Makassar, TeropongJakarta.com – Ipa Bahya, S.S., M.A., seorang dosen luar biasa di Universitas Hasanuddin, Makassar, telah menjalani perjalanan hidup yang penuh dengan tantangan untuk mencapai cita-citanya dalam dunia sastra dan pendidikan. Lahir di Kota Bima pada 30 Maret 2000, Ipa sejak kecil menunjukkan kecintaan pada literasi dan hasrat untuk mengabdi melalui dunia akademik.
Meski terlahir dari keluarga yang mengalami kesulitan ekonomi, terutama setelah orangtuanya bangkrut akibat kebakaran, semangat Ipa untuk melanjutkan pendidikan tidak pernah pudar. “Ibuku selalu menekankan bahwa pendidikan adalah kunci masa depan. Itu yang selalu saya pegang teguh,” kata Ipa mengenang masa kecilnya. Pada masa transisi dari SD ke SMP, ia hampir berhenti sekolah setahun, tetapi berkat dorongan ibunya, ia akhirnya bisa melanjutkan pendidikan ke jenjang yang lebih tinggi.
Setelah menyelesaikan pendidikan dasar dan menengah di Kota Bima, Ipa melanjutkan studi S1 di Universitas Hasanuddin dengan jurusan Sastra Indonesia. Pilihan ini bukan tanpa alasan. “Sastra adalah cara saya untuk memahami dunia dan segala kompleksitas yang ada di dalamnya. Saya merasa karya sastra dapat mencerminkan kehidupan yang penuh dengan moralitas dan ketidakadilan sosial,” ujar Ipa.

Di tengah studi S1, Ipa menulis skripsi berjudul Nilai-Nilai Religius dalam Novel Dalam Dekapan Cinta Sang Khalik Karya Rafy Sapuri Tinjauan Struktural, yang mengantarkannya pada kelulusan dengan predikat memuaskan. Namun, perjuangan Ipa belum selesai. Ia melanjutkan pendidikannya ke jenjang Magister Sastra di Universitas Gadjah Mada (UGM). “Sebelum diterima di UGM, saya harus melewati tantangan besar, terutama dalam memenuhi syarat TOEFL dan TPA. Proses ini sangat menuntut, namun saya tahu ini adalah langkah besar untuk mencapai impian saya,” ungkapnya.

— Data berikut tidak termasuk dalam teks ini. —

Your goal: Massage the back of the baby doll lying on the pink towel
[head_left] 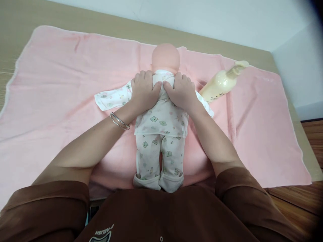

Selama masa studi magister, Ipa semakin tertarik pada isu-isu sosial, khususnya yang berkaitan dengan perempuan, kaum marginal, dan ketidakadilan sosial. “Sastra bukan hanya soal menulis atau membaca, tetapi juga soal memahami realitas sosial dan mengkritisinya. Melalui sastra, kita bisa membuka mata terhadap ketidakadilan yang sering terabaikan,” katanya.
Setelah menyelesaikan pendidikan magister dengan penuh perjuangan, Ipa kembali ke Makassar untuk mengabdi di kampus pertamanya, Universitas Hasanuddin. Ia kini berperan sebagai dosen luar biasa dan bertekad untuk menginspirasi mahasiswa untuk mengejar pendidikan tinggi dengan semangat dan tekad. “Pendidikan adalah investasi terbesar dalam hidup, dan itu bukan hal yang mudah. Saya ingin mahasiswa saya memahami pentingnya perjuangan dalam menuntut ilmu,” ujarnya.
Keinginan Ipa untuk mengajar muncul sejak awal, meskipun awalnya ia ragu dengan pilihan jurusan. “Saya dulu ingin masuk jurusan kedokteran, tetapi keluarga tidak mengizinkan karena masalah biaya. Setelah berdiskusi dengan kepala sekolah, saya akhirnya memilih Sastra Indonesia, yang pada waktu itu banyak dibutuhkan sebagai pengajar,” kenangnya.

Ipa Bahya berharap agar mahasiswa yang ia ajar bisa melihat pendidikan sebagai jalan untuk berkembang dan meningkatkan kualitas diri. “Saya ingin mereka tahu bahwa pendidikan adalah kunci untuk membuka berbagai peluang. Dan itu harus dijalani dengan penuh semangat, karena tantangan yang dihadapi tidak akan seberat manfaat yang didapatkan,” kata Ipa dengan keyakinan.
Sebagai penutup, Ipa mengungkapkan bahwa meskipun ia sudah melewati banyak tantangan, perjalanan ini selalu menjadi inspirasi untuknya dan bagi orang-orang di sekitarnya. “Sastra mengajarkan saya untuk menghargai setiap proses dalam hidup. Saya berkomitmen untuk terus mengabdi dan memberikan yang terbaik bagi dunia pendidikan,” kata Ipa yang kini bertekad untuk terus memberi kontribusi positif di dunia akademik dan sastra.